Prawdziwa autonomia jednostki stała się tak obca naszym oczekiwaniom, że słowo „liberalny” ma teraz inne znaczenie. Nazywanie się liberałem nie oznacza wiary w wolność, ale w państwo niani. Dzisiejsi liberałowie nie są indywidualistami, ale „postępowcami”, którzy chcą kształtować społeczeństwo według własnego uznania. Popierają wyższe podatki, sprawiedliwość społeczną, turbiny wiatrowe i zaimki niezwiązane z płcią.
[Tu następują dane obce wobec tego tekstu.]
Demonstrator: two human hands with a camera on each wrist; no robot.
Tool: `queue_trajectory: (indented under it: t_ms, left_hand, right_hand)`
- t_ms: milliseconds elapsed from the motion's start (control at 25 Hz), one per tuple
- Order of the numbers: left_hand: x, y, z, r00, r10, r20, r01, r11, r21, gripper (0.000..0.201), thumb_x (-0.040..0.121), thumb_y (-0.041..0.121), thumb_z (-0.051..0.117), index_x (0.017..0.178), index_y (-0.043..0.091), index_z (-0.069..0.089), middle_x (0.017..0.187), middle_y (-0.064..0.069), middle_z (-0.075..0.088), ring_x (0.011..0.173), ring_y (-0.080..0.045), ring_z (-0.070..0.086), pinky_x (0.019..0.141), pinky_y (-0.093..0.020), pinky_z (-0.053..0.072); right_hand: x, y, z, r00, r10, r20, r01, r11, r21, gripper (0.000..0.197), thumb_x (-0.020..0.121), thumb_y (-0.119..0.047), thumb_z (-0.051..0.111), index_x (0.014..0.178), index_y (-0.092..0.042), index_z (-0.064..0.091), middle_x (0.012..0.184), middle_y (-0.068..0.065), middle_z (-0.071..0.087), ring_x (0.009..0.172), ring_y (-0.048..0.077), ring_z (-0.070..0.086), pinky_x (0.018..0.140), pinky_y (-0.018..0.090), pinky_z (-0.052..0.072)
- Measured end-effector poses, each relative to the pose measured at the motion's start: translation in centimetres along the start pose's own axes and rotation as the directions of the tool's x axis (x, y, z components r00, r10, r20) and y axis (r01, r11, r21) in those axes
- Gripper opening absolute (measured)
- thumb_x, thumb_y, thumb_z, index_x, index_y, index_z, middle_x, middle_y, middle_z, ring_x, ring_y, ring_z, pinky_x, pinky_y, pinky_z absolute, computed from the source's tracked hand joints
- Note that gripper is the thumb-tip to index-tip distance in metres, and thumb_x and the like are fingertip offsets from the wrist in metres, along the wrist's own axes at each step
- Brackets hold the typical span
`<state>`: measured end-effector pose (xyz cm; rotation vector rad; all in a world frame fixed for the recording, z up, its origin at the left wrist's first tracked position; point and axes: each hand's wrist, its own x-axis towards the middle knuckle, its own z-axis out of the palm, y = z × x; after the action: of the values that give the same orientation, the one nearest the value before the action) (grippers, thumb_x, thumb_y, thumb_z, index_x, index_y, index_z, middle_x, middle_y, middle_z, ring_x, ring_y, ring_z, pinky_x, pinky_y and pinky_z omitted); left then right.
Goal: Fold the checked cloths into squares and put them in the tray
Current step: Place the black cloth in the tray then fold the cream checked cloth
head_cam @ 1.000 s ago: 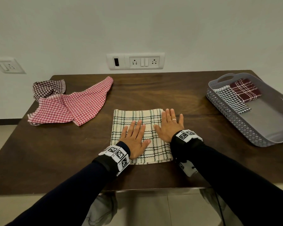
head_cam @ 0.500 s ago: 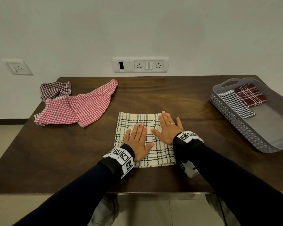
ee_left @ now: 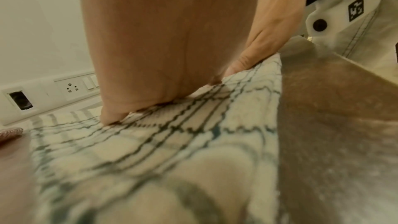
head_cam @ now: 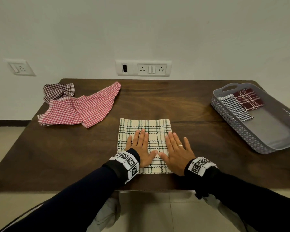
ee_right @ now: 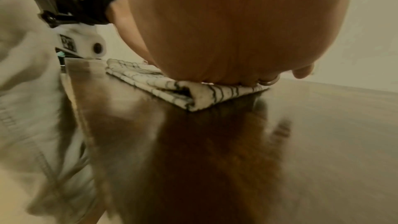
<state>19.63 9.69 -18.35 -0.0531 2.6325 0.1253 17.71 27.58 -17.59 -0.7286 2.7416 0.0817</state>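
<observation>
Both hands, left (head_cam: pixel 141 146) and right (head_cam: pixel 177 152), press flat-fingered on the cream cloth (head_cam: pixel 151 126); smooth evenly outward before folding again.

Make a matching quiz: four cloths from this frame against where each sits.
Things:
1. cream cloth with green checks
2. red-and-white gingham cloth
3. dark brown gingham cloth
4. maroon plaid cloth

Places:
A. folded inside the grey perforated plastic tray
B. bunched at the table's far left corner
C. flat under both hands
D. spread loose on the left of the dark wooden table

Pairs: 1-C, 2-D, 3-B, 4-A
</observation>
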Motion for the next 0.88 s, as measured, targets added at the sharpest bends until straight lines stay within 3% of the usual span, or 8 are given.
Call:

W czasie Covid-XNUMX erozja realnego liberalizmu przyspieszyła. Nagle, w imię wirusa przenoszonego drogą powietrzną, władze państwowe przejęły niespotykane wcześniej uprawnienia do kontrolowania ruchu i zachowania. Nałożyli najpoważniejsze we współczesnej historii ograniczenia swobód obywatelskich w czasie pokoju. Rządy współpracowały z firmami farmaceutycznymi, aby skrócić ustalone procesy opracowywania i zatwierdzania szczepionek, a następnie nakazać ich stosowanie.
W debacie Munka nic takiego nawet nie padło. Nikt nie wspomniał o ograniczeniach związanych z COVID. Nikt nie wspomniał o upadku praworządności i uzbrojeniu systemu prawnego do celów politycznych. Nikt nie wspomniał o cenzurze rządowej ani zmowie medialnej. Will wymienił szczepionki przeciwko Covid-XNUMX – jeden z najważniejszych projektów rządowych w historii Zachodu – jako triumf wolnego rynku. Ahmari uznał je za pomyślny wynik interwencji rządu. Jak na ironię, żadna debata nie mogłaby lepiej pokazać kryzysu liberalizmu na Zachodzie.
Opublikowane pod a Creative Commons Uznanie autorstwa 4.0 Licencja międzynarodowa
W przypadku przedruków ustaw link kanoniczny z powrotem na oryginał Instytut Brownstone Artykuł i autor.